Using the entries that follow, state how many lines contain "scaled", with no other words.

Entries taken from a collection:
■ ■ ■

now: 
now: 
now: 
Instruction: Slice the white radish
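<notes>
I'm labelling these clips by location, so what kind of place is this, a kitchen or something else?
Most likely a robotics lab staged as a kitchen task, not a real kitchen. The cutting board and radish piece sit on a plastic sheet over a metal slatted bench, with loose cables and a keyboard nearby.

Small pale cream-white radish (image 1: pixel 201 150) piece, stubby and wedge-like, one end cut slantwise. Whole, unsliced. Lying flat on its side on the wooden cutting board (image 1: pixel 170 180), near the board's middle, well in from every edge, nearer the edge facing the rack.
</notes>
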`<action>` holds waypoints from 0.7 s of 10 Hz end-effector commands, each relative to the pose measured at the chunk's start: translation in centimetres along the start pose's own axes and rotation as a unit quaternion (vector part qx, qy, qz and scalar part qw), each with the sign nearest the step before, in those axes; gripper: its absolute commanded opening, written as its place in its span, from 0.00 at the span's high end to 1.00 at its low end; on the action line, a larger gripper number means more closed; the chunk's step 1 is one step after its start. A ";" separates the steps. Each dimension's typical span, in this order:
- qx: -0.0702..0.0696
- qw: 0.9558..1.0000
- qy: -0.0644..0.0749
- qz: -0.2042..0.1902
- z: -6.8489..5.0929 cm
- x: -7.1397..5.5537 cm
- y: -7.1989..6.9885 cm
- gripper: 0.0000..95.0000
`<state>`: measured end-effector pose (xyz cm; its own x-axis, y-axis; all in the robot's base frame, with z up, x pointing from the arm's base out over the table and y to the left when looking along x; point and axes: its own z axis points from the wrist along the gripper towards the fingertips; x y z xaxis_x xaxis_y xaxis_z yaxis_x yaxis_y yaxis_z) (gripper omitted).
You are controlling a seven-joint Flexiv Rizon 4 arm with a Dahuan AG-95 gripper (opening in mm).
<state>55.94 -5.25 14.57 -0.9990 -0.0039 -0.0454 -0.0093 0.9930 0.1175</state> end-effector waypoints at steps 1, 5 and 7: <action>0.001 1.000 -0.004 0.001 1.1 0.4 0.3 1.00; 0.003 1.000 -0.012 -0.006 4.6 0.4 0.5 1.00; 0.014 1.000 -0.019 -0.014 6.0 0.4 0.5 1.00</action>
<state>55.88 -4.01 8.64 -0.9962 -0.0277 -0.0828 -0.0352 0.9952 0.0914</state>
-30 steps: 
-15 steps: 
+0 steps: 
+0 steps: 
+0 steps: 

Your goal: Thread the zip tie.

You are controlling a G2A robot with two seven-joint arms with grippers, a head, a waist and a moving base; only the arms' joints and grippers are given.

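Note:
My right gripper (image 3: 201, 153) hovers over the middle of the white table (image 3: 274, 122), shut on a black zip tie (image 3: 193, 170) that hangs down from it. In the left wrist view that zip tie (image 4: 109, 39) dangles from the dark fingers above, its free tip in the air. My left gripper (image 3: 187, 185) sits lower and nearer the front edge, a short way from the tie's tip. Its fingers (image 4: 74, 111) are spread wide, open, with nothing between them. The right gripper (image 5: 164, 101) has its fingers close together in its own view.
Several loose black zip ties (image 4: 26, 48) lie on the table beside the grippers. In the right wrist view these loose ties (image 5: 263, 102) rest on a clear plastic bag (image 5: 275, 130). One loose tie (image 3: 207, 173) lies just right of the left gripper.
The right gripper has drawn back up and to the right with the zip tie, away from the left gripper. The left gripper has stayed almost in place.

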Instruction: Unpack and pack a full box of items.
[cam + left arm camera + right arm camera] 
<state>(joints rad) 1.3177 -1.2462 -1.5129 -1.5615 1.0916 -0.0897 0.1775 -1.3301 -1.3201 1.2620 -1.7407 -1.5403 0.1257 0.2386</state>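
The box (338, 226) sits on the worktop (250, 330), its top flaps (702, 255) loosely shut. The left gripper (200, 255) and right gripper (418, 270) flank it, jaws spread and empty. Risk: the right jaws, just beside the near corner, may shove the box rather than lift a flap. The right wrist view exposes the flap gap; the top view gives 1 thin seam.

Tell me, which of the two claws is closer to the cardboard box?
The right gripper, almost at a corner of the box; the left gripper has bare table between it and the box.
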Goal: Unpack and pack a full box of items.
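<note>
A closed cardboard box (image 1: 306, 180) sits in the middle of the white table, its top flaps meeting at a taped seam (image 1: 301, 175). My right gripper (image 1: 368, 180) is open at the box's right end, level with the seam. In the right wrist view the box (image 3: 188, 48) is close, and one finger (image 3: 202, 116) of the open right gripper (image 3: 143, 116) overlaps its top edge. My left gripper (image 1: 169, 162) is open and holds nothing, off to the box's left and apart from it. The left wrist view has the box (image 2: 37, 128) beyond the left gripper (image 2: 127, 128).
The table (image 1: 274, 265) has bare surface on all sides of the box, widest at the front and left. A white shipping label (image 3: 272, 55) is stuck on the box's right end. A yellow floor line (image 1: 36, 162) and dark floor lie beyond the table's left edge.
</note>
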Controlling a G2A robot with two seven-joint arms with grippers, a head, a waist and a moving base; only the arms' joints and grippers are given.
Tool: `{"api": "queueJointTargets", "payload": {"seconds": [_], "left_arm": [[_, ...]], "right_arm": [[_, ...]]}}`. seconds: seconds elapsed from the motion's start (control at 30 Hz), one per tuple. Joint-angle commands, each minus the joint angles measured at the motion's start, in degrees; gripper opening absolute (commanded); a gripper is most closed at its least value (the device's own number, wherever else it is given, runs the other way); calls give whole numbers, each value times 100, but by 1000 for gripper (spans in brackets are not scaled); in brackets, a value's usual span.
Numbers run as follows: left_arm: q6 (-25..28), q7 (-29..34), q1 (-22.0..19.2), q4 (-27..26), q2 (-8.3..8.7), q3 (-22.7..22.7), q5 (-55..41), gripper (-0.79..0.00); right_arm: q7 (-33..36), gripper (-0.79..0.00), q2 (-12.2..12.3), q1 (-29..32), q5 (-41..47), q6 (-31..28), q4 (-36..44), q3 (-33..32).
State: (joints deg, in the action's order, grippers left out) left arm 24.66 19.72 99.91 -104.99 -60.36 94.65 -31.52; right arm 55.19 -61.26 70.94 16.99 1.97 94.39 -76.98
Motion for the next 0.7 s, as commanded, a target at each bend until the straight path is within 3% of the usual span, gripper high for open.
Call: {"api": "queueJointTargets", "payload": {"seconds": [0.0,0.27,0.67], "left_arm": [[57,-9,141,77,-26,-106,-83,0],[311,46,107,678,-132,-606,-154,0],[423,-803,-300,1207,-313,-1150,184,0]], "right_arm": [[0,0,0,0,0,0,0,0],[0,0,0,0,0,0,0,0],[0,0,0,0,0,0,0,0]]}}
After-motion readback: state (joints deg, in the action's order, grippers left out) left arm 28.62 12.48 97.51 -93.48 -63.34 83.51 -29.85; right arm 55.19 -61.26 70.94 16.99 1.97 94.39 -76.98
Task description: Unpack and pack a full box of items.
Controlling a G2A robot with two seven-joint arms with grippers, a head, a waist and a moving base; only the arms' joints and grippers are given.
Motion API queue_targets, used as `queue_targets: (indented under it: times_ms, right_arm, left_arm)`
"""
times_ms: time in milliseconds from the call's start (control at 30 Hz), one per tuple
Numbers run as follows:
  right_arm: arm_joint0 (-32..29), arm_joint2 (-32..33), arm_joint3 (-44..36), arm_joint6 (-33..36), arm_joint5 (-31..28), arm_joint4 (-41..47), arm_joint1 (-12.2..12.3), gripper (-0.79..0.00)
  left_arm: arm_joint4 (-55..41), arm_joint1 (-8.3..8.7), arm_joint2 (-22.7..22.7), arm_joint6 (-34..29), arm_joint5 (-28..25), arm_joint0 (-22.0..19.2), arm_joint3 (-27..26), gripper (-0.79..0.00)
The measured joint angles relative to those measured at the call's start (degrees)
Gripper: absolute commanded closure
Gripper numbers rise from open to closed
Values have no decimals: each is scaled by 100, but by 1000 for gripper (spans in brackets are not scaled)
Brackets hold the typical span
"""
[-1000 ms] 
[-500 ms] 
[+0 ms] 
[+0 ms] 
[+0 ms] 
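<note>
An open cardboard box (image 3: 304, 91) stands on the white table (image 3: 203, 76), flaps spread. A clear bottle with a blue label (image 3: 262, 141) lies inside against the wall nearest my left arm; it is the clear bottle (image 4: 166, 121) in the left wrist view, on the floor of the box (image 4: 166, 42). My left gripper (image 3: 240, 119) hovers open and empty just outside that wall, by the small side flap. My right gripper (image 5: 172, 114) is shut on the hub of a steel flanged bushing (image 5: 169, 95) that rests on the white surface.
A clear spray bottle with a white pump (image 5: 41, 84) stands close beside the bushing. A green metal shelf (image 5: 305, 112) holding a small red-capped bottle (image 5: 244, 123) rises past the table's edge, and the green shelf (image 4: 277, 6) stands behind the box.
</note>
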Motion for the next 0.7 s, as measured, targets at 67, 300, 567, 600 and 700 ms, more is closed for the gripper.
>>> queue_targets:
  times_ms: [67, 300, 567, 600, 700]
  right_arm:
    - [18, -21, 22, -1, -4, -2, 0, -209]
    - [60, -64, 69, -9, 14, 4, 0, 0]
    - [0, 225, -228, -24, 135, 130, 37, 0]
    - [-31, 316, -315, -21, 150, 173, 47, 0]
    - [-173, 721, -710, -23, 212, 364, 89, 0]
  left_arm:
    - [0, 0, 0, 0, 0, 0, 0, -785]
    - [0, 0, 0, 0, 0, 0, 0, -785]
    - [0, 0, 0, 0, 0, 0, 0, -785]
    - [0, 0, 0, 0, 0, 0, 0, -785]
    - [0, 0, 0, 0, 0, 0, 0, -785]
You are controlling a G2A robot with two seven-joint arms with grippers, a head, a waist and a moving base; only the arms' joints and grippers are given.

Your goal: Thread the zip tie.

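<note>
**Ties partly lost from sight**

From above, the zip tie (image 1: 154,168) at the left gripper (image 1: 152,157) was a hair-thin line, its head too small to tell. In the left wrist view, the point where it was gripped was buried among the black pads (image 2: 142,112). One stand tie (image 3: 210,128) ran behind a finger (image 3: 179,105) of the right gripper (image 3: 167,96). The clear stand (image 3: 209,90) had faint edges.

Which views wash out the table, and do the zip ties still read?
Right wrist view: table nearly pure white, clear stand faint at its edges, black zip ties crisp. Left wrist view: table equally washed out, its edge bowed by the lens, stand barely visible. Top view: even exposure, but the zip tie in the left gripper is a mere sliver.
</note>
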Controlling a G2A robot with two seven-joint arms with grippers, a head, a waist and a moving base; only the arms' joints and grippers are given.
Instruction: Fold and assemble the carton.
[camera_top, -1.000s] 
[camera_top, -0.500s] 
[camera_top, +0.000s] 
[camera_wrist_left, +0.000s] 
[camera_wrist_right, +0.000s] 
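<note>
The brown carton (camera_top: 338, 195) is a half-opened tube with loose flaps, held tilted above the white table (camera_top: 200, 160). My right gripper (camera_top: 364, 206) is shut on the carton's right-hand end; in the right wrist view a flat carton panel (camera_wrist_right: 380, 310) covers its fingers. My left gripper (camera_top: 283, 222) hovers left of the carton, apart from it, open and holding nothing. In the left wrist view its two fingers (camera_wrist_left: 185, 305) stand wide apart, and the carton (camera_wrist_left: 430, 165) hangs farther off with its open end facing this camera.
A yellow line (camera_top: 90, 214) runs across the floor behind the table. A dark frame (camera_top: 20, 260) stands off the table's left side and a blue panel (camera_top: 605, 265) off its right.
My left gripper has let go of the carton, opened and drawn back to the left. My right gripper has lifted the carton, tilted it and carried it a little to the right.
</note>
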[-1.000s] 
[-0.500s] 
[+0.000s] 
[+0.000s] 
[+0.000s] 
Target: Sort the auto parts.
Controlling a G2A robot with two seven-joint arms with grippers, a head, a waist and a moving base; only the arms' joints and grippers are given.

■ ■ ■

Your solution:
2